Today is Tuesday, 19th November 2024

"Lying is a very unethical thing…"

In the world of campaigns, specifically AG campaigns, lying, or simply getting ones facts wrong can be devastating to a candidate and his or her campaign.  One would think that a political campaign would go out of its way to make sure that the facts behind either their attacks, or the credentials they’re attempting to burnish, are dead on accurate.  Apparently, for at least two Democrat AG candidates in two different states, that’s just not the case.

Ohio Democrat AG nominee Senator Marc Dann has been forced to admit that both he and his campaign had lied (they said erred, but come on you don’t make mistakes like that at this level – that’s just trying to pull a fast one on the electorate) when it “asserted that opponent Betty D. Montgomery “carried and voted for” legislation that allowed the Bureau of Workers Compensation to invest in rare coins.”  This issue has been the lynch pin to Dann’s entire campaign.  It’s not good news for a guy hovering around 20% name ID with only $500,000 in the bank running against a well known, over 80% statewide name ID, statewide officeholder with $2.2 million in the bank and counting. 

Over in New York Democrat AG candidate front runner Andrew Cuomo is taking heat, apparently a second time, for vastly overstating statistics that “as federal housing secretary he dramatically increased anti-discrimination efforts and doubled fair housing “enforcement actions,” but a 2001 report by a federal disability-rights panel contradicts that claim.”  Sadly for Cuomo this isn’t the first time he’s tried to use these inflated numbers – he tried to pull the exact same thing early in his Gubernatorial run 4 years ago. 

“Questions about Cuomo's “doubling” claim were first raised in a Newsday article in 2001, when he ran for governor.
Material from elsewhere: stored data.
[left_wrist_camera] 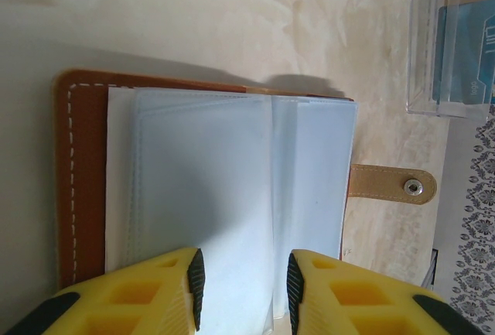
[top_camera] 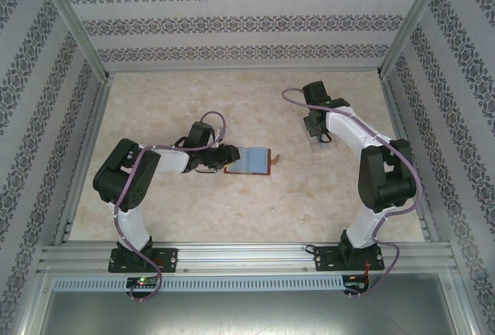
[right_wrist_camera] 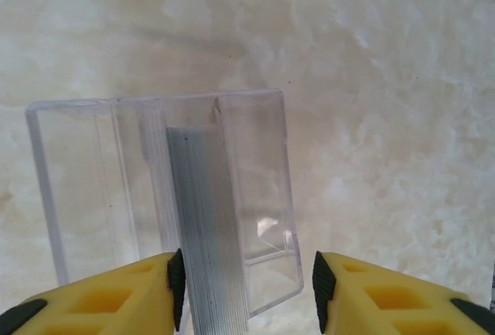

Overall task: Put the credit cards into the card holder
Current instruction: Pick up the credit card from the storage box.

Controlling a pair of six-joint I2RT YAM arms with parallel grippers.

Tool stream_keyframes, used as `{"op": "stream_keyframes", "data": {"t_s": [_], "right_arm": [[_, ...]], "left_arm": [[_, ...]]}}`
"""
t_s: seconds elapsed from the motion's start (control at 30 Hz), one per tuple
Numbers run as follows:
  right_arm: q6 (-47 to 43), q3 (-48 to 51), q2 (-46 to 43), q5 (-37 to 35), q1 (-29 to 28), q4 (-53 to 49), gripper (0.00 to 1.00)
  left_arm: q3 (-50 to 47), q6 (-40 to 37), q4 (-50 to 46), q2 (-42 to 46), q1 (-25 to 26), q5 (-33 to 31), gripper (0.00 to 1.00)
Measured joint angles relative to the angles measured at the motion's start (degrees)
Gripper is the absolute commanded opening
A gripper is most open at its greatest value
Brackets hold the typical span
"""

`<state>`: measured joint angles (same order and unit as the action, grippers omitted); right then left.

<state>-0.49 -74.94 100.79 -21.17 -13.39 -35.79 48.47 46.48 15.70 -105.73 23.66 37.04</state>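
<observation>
The right claw (right_wrist_camera: 247, 281) is holding its open yellow fingers (right_wrist_camera: 108, 304) on either side of the credit cards (right_wrist_camera: 205, 219), which are standing on edge in a clear case (right_wrist_camera: 85, 180). The left claw (left_wrist_camera: 242, 288) is hanging part open over the card holder (left_wrist_camera: 81, 172). From above, the holder is lying far left of the case.

I see the card holder (top_camera: 251, 159) lying open on the bench (top_camera: 232, 211); the case (top_camera: 321, 145), cards (right_wrist_camera: 203, 219) standing inside, sits to its right, farther back.
</observation>
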Motion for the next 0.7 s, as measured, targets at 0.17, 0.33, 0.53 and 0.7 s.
{"op": "stream_keyframes", "data": {"t_s": [0.17, 0.33, 0.53, 0.7], "right_arm": [[0.07, 0.0, 0.02, 0.07, 0.0, -0.15, 0.26], [0.0, 0.0, 0.07, 0.44, -0.28, -0.26, 0.1], [0.04, 0.0, 0.09, 0.9, -0.74, -0.48, 0.0], [0.85, 0.39, -0.2, 3.1, -0.7, -0.33, 0.0]], "left_arm": [[0.0, 0.0, 0.0, 0.0, 0.02, -0.04, 0.37], [0.0, 0.0, -0.02, 0.02, 0.04, -0.17, 0.37], [0.0, 0.0, -0.02, 0.02, 0.13, -0.35, 0.37], [0.0, 0.0, -0.02, 0.04, 0.24, -0.48, 0.37]]}}
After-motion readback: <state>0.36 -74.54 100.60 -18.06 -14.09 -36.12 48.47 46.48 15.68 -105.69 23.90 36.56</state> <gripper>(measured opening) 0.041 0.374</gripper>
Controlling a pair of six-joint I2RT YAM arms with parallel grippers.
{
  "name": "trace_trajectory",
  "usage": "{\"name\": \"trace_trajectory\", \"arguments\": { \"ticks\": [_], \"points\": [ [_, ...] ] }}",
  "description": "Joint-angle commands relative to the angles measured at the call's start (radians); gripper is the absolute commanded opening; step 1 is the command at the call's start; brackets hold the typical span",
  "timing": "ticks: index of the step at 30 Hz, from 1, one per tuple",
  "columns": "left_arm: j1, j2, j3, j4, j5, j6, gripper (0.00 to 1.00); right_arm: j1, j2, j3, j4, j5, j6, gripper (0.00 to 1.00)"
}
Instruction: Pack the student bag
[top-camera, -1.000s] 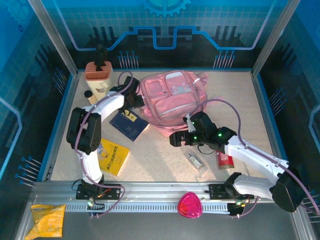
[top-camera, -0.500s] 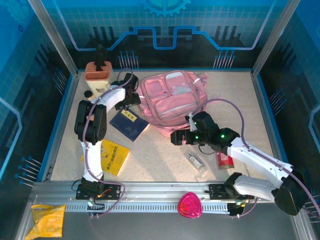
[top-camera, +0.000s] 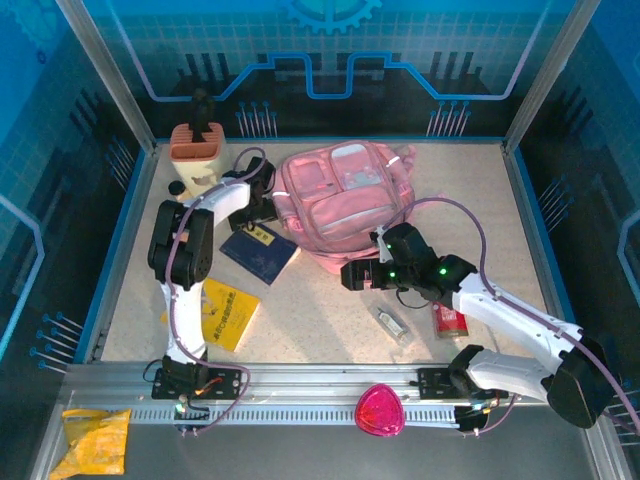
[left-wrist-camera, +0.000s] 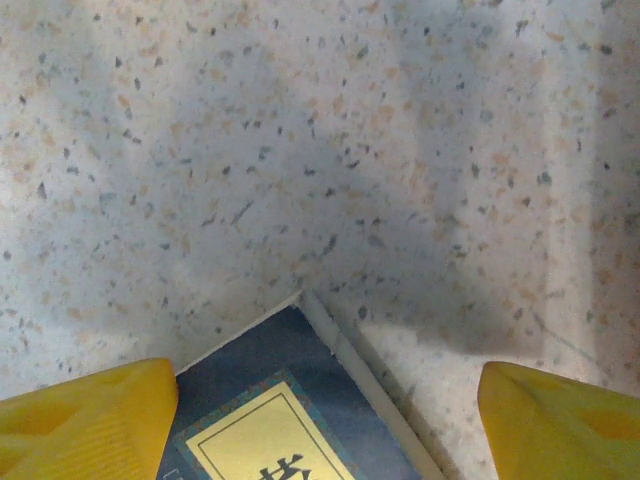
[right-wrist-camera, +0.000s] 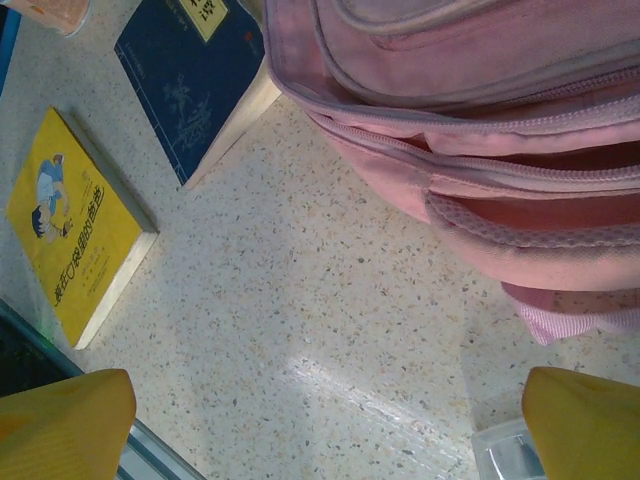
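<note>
- At the far middle of the counter (top-camera: 330, 310) lies the large soft pink backpack (top-camera: 345, 200).
- Left gripper (left-wrist-camera: 325, 415), fingers spread, hangs over a corner of the dark blue book (top-camera: 258, 250), seemingly not touching.
- Right gripper (right-wrist-camera: 325, 420) gapes wide beside the backpack.

Pink student bag (top-camera: 345, 200) at centre-back of table (top-camera: 320, 325). L gripper (top-camera: 265, 207) at bag's left side, above navy book (top-camera: 258, 252). R gripper (top-camera: 350, 277) just off bag's near edge. Yellow book (top-camera: 228, 312) near-left.
</note>
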Motion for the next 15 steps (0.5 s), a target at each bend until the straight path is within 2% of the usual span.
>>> {"name": "trace_trajectory", "arguments": {
  "ticks": [1,15],
  "points": [
    [-0.012,-0.047,-0.049,-0.017,0.062,-0.006,0.78,0.015,0.001,0.000,0.019,0.008,0.017,1.00],
    [-0.104,-0.131,-0.193,-0.013,0.085,0.024,0.74,0.012,-0.034,-0.041,0.026,0.017,0.040,1.00]
  ]
}}
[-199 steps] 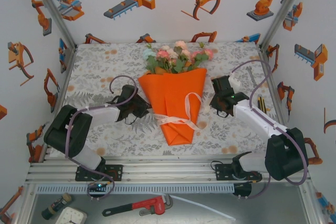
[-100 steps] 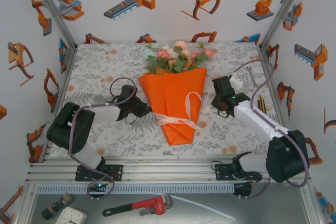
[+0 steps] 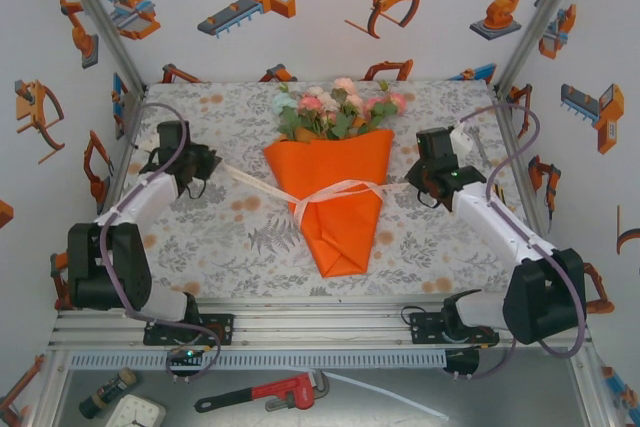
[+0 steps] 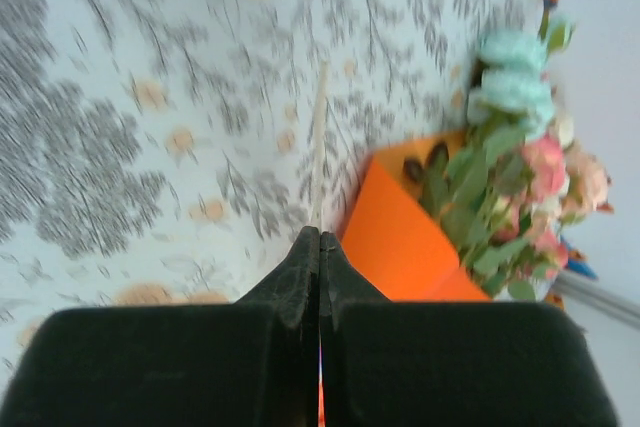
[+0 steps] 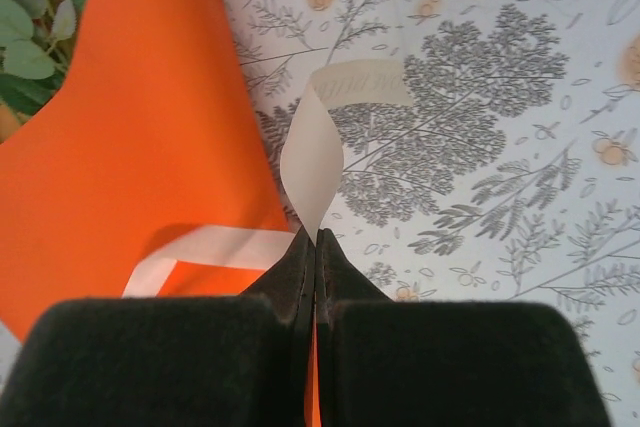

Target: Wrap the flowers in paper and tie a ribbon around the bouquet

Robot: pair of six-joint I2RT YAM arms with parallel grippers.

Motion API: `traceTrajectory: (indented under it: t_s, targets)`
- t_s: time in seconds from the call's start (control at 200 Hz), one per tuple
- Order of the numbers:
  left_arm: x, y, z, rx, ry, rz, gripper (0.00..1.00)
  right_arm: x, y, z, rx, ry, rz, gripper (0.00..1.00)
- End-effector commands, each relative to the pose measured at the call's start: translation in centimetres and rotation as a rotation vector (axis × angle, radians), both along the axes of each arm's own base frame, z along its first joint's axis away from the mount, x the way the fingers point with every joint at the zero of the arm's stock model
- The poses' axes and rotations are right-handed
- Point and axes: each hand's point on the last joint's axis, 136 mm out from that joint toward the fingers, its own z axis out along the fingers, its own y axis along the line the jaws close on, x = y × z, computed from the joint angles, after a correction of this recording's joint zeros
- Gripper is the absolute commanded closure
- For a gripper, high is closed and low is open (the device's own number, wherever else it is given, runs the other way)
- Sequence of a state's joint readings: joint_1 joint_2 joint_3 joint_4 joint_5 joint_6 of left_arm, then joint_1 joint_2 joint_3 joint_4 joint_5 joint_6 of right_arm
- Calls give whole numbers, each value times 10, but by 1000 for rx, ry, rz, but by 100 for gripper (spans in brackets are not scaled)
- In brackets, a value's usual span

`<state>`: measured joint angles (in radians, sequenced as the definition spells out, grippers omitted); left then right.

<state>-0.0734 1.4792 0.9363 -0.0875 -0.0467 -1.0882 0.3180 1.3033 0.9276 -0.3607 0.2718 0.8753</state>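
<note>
Both jaws are clamped shut on the ribbon [image 3: 340, 187], your left gripper [image 3: 212, 165] holding one end out toward 9 o'clock and your right gripper [image 3: 413, 187] the other toward 3, across the already wrapped bouquet [image 3: 340, 232] at centre; only cinching the knot appears left.

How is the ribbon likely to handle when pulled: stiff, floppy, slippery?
Probably floppy: the free end of the ribbon curls over beyond the right gripper. Likely thin and light: it shows as a fine line from the left gripper. It may slide on the smooth paper.
</note>
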Motion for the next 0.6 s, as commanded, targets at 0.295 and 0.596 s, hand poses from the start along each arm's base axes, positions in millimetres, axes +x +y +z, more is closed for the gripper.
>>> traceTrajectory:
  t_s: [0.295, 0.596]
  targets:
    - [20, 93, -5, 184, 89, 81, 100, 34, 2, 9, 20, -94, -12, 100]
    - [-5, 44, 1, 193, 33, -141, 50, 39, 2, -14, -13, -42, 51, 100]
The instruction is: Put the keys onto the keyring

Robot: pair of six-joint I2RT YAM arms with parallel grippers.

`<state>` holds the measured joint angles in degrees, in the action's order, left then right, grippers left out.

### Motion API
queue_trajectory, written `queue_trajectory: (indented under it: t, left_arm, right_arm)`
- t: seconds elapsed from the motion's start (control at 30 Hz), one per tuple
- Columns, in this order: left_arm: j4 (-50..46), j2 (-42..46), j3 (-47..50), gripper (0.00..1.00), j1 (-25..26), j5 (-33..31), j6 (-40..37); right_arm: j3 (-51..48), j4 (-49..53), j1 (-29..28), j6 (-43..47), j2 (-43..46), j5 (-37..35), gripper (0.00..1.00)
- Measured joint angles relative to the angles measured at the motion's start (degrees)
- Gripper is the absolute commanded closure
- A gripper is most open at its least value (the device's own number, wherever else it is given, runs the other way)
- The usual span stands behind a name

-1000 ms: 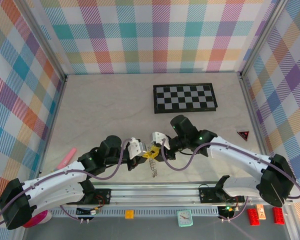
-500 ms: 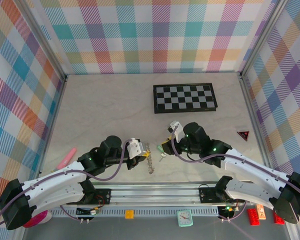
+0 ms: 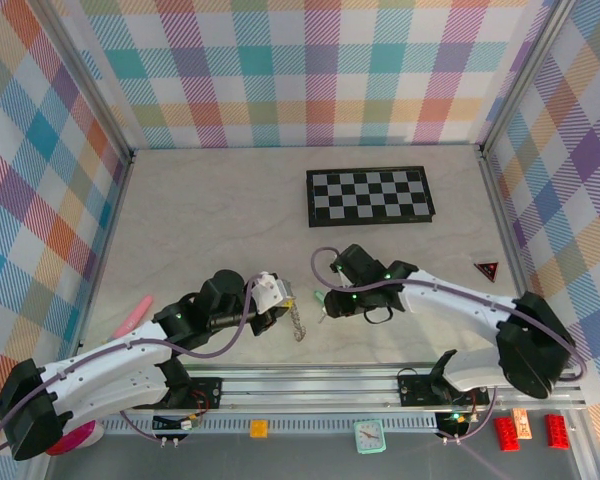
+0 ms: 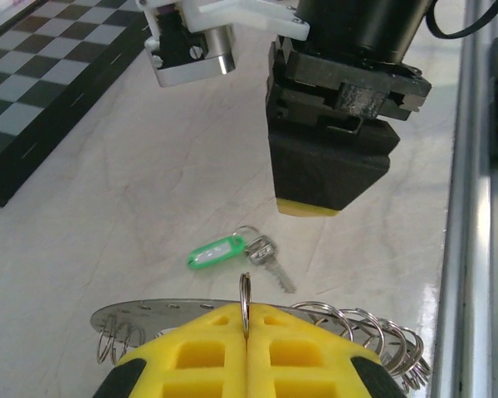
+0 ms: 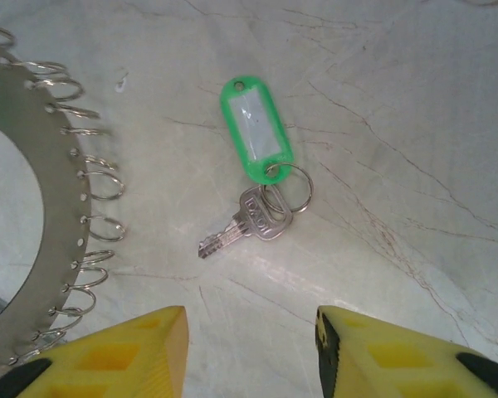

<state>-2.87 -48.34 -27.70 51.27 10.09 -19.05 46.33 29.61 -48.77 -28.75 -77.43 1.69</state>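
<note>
The left fingers (image 4: 232, 344) clenched one split ring on the keyring (image 4: 149, 312), apparently steadying it. Just right, the green-tagged key (image 5: 257, 166) lay on the counter (image 5: 398, 124) below the right fingers (image 5: 116, 344), spread apart.

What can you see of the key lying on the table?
The key is small and silver, with a toothed blade that points toward the keyring without touching it. A thin wire loop through its head joins it to a green plastic tag with a clear window. All of it lies flat and loose on the marbled table. The open right gripper hovers above and touches nothing.
</note>
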Motion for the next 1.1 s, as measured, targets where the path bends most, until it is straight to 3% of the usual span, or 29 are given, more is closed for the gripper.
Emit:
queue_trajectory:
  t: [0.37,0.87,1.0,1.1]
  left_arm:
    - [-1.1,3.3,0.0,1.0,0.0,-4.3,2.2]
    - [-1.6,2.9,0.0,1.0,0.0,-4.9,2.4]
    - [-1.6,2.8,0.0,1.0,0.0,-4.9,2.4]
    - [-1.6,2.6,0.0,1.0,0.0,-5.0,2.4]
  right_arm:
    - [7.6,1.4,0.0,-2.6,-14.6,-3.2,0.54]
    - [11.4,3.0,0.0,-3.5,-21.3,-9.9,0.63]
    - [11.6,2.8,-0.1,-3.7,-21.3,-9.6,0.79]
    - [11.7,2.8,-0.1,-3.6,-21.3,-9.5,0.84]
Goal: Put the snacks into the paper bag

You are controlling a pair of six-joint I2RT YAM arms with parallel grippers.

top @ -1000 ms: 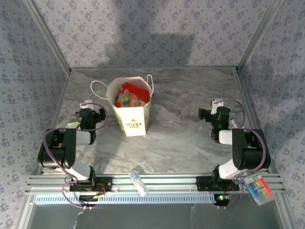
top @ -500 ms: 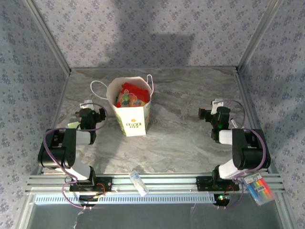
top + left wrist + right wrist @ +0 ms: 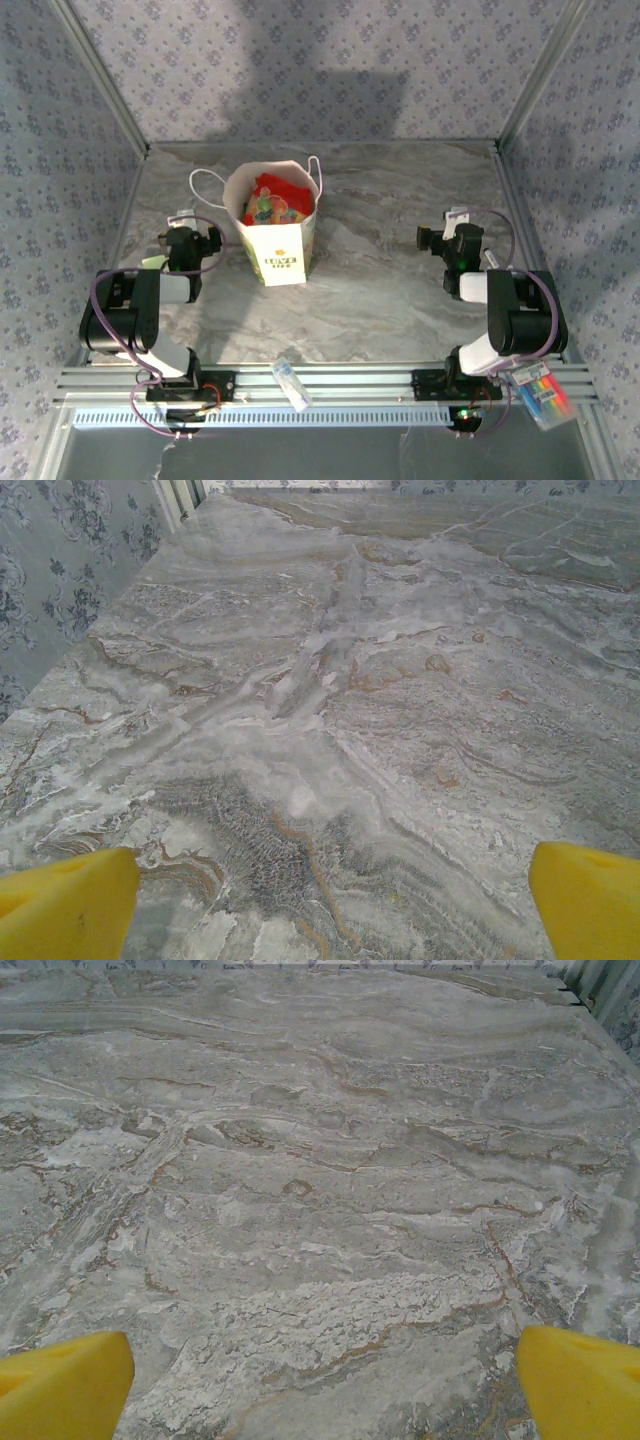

In 2002, the Citizens' Commission on Civil Rights, a Washington group that monitors civil rights policy, published a critical report on Cuomo's tenure that called the doubling claim “false.””

Andrew Cuomo is doing EVERYTHING he can to look like he has the resume to be New York’s top prosecutor – it’s telling that he’s playing the same tired card that burned him in his last run for statewide office in New York.  Don’t people like this have any other skills so they can avoid such desperate ploys?

What’s it all mean?  Both Dann’s and Cuomo’s predicaments are unique in their genesis, and the end results will be similar.  Both campaigns have now entered into a miserable place in their relationships with reporters who cover their races.  They get no freebies, everything they say will now be viewed through a prism of doubt for two reasons – first – no reporter wants to print easily verified lies – columnists – yes – reporters – no.  Second, as a result of the first, the sell for any future attacks by the campaign manager, spokesperson, whoever, will be a much heavier lift – the veracity of future hits will be doubted more than before, and as a result may not be picked up.  This is a testy area if you’re trying to push a story.

And you can’t forget your opponents and how they benefit here.  Anytime Dann or Cuomo go on the attack the first card their opponents get to play is the “remember what Andrew said about his HUD record”, or “come on, Dann couldn’t even figure out he was wrong on the coin story”.  That’s all insider baseball, externally both sets of opponents get headlines and messages to whack Dann and Cuomo with in the run up to Election Day – Cuomo has to deal with the hits twice – once in the 9/12 Dem primary, and a second time in November (if he wins) against Republican AG nominee Jeanine Pirro.

Oh, and if you’re wondering about the headline for this post – it was said to the Los Angeles Times in 1990 by a campaign operative named Marc Dann – yes, that Marc Dann.